On Fri, Feb 12, 2021 at 9:12 AM Kenneth Knowles <k...@apache.org> wrote:

> All of this is right. Things have changed a lot. Nowadays the default will
> work well, and we can caveat to users that EARLIEST may hold up downstream
> output for overlapping windows.
>
> I'm slightly concerned about the fact that EARLIEST is necessary for CoGBK
> joins, unless there is some special consideration why it doesn't matter.

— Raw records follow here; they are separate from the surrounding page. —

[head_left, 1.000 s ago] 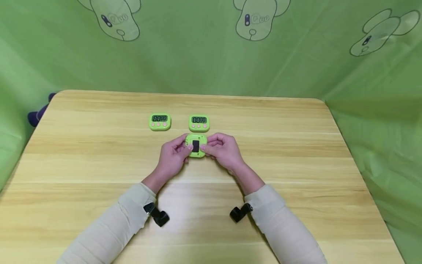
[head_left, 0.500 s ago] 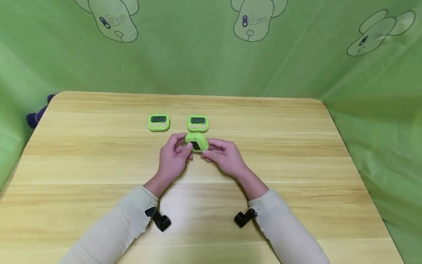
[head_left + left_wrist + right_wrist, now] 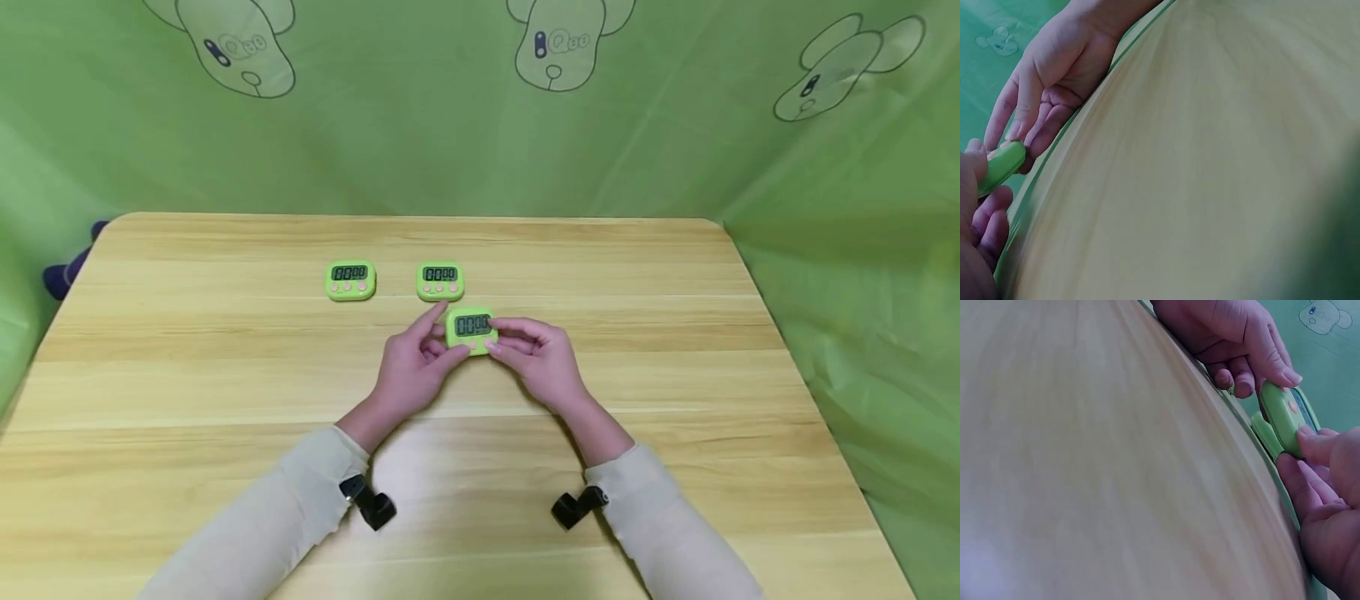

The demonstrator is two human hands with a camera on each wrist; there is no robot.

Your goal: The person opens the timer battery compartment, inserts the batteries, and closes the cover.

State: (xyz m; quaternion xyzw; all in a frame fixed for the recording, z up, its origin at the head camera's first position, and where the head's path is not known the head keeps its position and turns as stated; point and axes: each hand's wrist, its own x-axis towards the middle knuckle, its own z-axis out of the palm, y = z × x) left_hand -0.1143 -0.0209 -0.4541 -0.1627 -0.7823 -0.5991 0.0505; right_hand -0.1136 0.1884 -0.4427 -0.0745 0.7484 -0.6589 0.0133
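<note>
Between both hands is a green digital timer, its screen and pink buttons facing up. The left hand pinches its left side, thumb on the front near the lower edge. At the opposite side, the right hand grips the timer with thumb and fingers. The right wrist view shows the held timer edge-on, with both thumbs on its button face. In the left wrist view only a green end of the timer shows between the hands.
Two matching green timers lie face up behind the hands: a left timer and a right timer, the latter close to the held one. They rest on a wooden table. A green printed curtain hangs behind it.
The held timer has been turned over: its back with a dark rectangle faced up before, and now its screen does. Both hands have shifted slightly right with it.
</note>
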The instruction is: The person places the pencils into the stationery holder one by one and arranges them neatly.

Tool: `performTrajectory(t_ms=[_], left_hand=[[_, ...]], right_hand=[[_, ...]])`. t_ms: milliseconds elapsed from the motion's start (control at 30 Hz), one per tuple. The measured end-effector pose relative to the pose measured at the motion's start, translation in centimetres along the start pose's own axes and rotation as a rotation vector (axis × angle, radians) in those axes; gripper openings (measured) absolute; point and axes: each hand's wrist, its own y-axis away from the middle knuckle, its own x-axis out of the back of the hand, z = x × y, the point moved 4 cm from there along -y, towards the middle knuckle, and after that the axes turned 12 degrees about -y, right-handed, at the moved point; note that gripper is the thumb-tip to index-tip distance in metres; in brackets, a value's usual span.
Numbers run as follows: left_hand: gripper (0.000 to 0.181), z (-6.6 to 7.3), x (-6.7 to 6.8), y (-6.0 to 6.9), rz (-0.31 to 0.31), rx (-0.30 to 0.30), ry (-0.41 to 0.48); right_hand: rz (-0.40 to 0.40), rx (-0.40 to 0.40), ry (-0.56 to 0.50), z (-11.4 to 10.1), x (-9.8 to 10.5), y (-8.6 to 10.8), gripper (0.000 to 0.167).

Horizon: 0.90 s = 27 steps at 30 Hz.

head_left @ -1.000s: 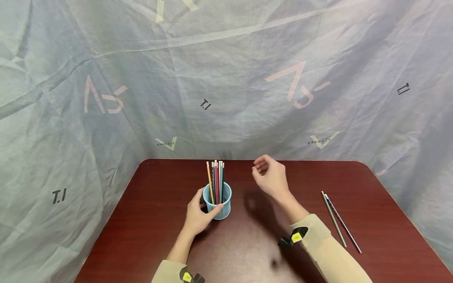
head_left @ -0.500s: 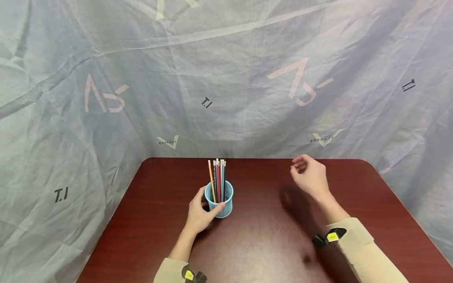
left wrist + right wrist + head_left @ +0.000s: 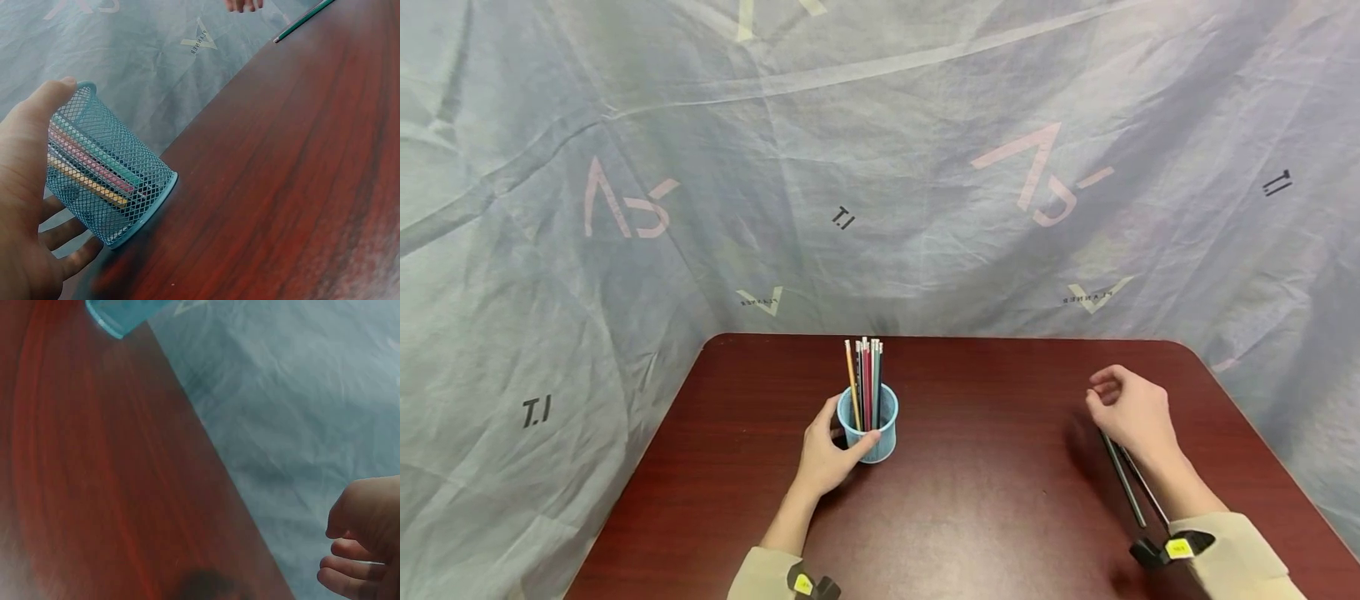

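Observation:
A light-blue mesh pencil cup stands on the table with my left hand gripping its side, thumb at the front near the rim. Several pencils lean upright inside it, yellow, red, green and dark. Through the mesh in the left wrist view, the cup shows their lower ends. Over at the right, my right hand hovers with loosely curled fingers and nothing in them. Beneath it lie a dark green pencil and a thinner second pencil, partly hidden by the hand and forearm.
The dark red wooden table has rounded far corners. Grey printed cloth hangs behind and at both sides of it. Each wrist wears a small black camera on a band.
My right hand has moved far to the right, then lower, and is now above the two loose pencils. My left hand keeps its grip on the pencil cup.

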Motion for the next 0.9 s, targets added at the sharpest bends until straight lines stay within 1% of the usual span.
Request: performTrajectory(t_ms=[167, 367, 567, 733, 900], left_hand=[[0.073, 0.2, 0.1, 0.0, 0.001, 0.001, -0.001], [0.073, 0.4, 0.1, 0.1, 0.002, -0.01, 0.003], [0.073, 0.3, 0.0, 0.1, 0.004, -0.022, 0.006], [0.073, 0.2, 0.0, 0.1, 0.0, -0.018, 0.005], [0.073, 0.2, 0.1, 0.0, -0.007, -0.006, 0.008]], right_hand=[[-0.012, -0.003, 0.031, 1.4, 0.6, 1.7, 0.013], [-0.027, -0.012, 0.045, 2.6, 0.5, 3.2, 0.009], [-0.042, -0.041, 0.071, 3.3, 0.3, 4.0, 0.008], [-0.085, -0.077, 0.085, 3.7, 0.1, 4.5, 0.006], [-0.122, -0.089, 0.095, 3.9, -0.1, 4.9, 0.013]])
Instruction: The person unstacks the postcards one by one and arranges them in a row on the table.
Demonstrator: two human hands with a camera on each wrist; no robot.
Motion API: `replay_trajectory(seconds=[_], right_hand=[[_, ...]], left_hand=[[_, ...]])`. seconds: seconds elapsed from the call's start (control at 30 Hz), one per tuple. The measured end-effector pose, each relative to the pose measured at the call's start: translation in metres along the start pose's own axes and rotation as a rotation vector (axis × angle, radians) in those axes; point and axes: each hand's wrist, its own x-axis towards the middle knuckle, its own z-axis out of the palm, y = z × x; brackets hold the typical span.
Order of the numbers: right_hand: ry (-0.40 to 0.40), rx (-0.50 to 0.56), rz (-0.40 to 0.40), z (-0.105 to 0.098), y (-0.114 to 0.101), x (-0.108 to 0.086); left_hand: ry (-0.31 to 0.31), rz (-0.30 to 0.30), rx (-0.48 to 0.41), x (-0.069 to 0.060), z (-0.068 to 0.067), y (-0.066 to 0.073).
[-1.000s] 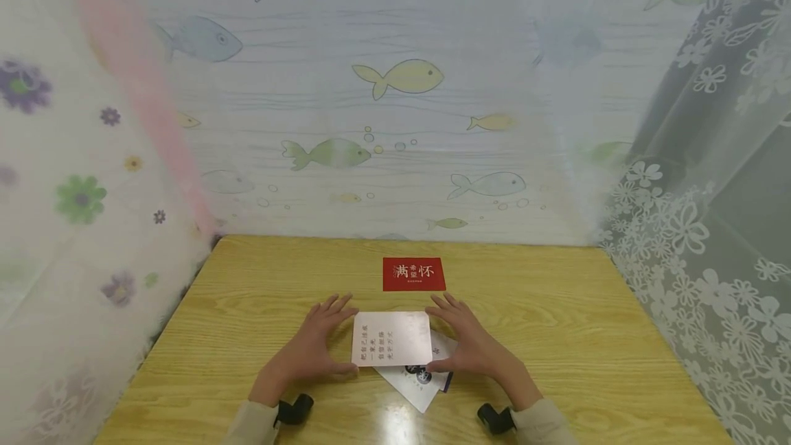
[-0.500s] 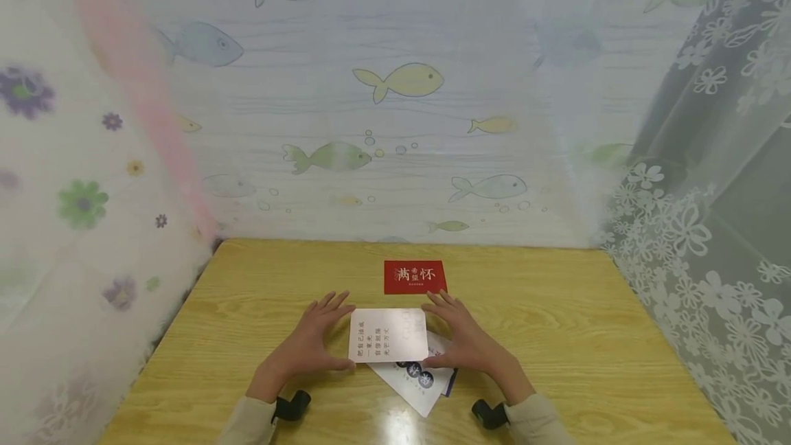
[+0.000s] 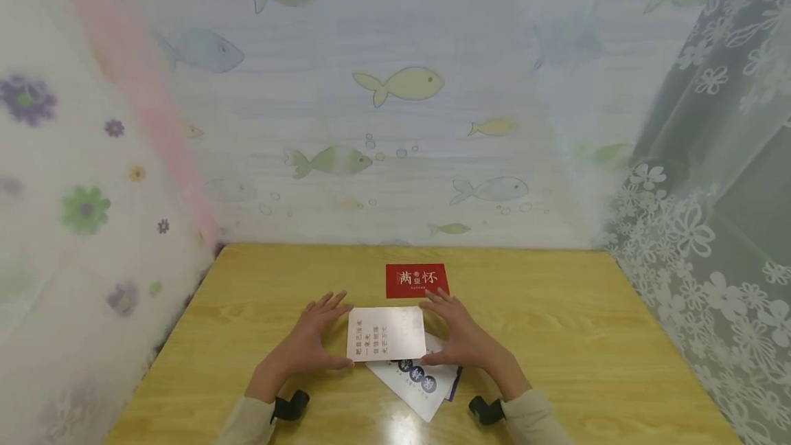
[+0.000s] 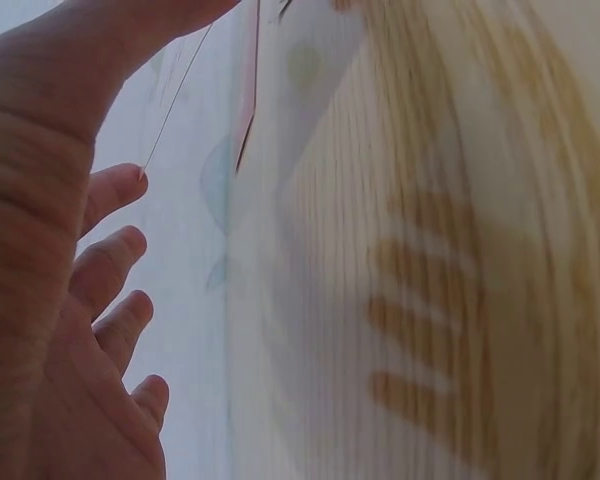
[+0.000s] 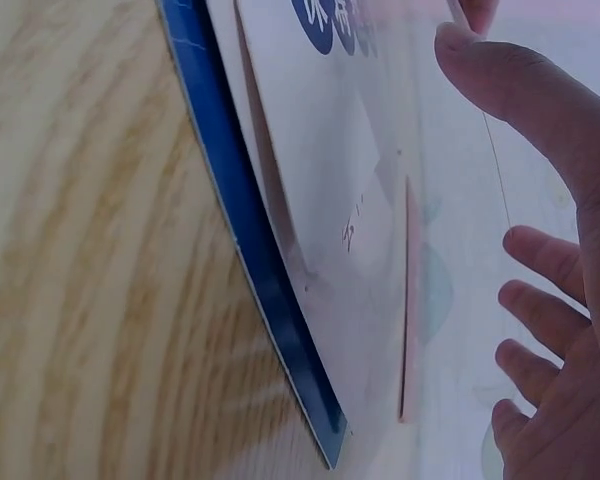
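A pale pinkish card [image 3: 395, 335] with columns of printed characters is held flat above the table, lengthwise between both hands. My left hand [image 3: 309, 338] pinches its left edge by the corners, with the thumb at the near corner and the index finger at the far one. The right hand [image 3: 463, 335] grips the right edge in the same way. The other fingers spread away from the card, as the left hand [image 4: 90, 340] shows in the left wrist view. Under it lies a white card [image 3: 428, 405] with dark round marks, partly hidden.
A red card [image 3: 417, 292] with white characters lies farther back on the wooden table [image 3: 556, 335]. A blue-edged card [image 5: 270, 310] sits beneath the white one. Fish-printed curtain [image 3: 395, 115] stands behind the table, with flowered cloth [image 3: 86, 280] to the left and lace [image 3: 692, 246] to the right.
Both hands have shifted slightly left and away with the pale card, and more of the white card's round marks shows. The whole scene sits a little lower in the head view.
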Motion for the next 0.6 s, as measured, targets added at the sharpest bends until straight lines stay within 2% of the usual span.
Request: replay_trajectory(seconds=[0.3,0.6], right_hand=[[0.012,0.045,-0.031,0.003,0.001,0.002],[0.033,0.017,-0.024,0.001,0.001,0.016]], left_hand=[[0.011,-0.013,0.021,-0.001,0.002,-0.003],[0.038,0.006,0.029,0.005,0.000,-0.012]])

So
> I wonder what happens when a pipeline has a few different joins.
>
> Kenn
>
> On Fri, Feb 12, 2021 at 12:37 AM Robert Bradshaw <rober...@google.com>
> wrote:
>
>> Yes, unless you manually set the timestamp combiner to earliest, which in
>> this case gives earliest + shifted.
>>
>> On Fri, Feb 12, 2021 at 12:33 AM Reuven Lax <re...@google.com> wrote:
>>
>>> The default now is end of window, right? Doesn't that alleviate the
>>> problem that the original change was supposed to fix?
>>>
>>> On Fri, Feb 12, 2021 at 12:25 AM Robert Bradshaw <rober...@google.com>
>>> wrote:
>>>
>>>> The default timestamp combiner used to be earliest as well.
>>>>
>>>> On Fri, Feb 12, 2021 at 12:10 AM Reuven Lax <re...@google.com> wrote:
>>>>
>>>>> IIRC, this was introduced because at the time users complained that
>>>>> sliding windows were virtually unusable for reasonably-sized windows.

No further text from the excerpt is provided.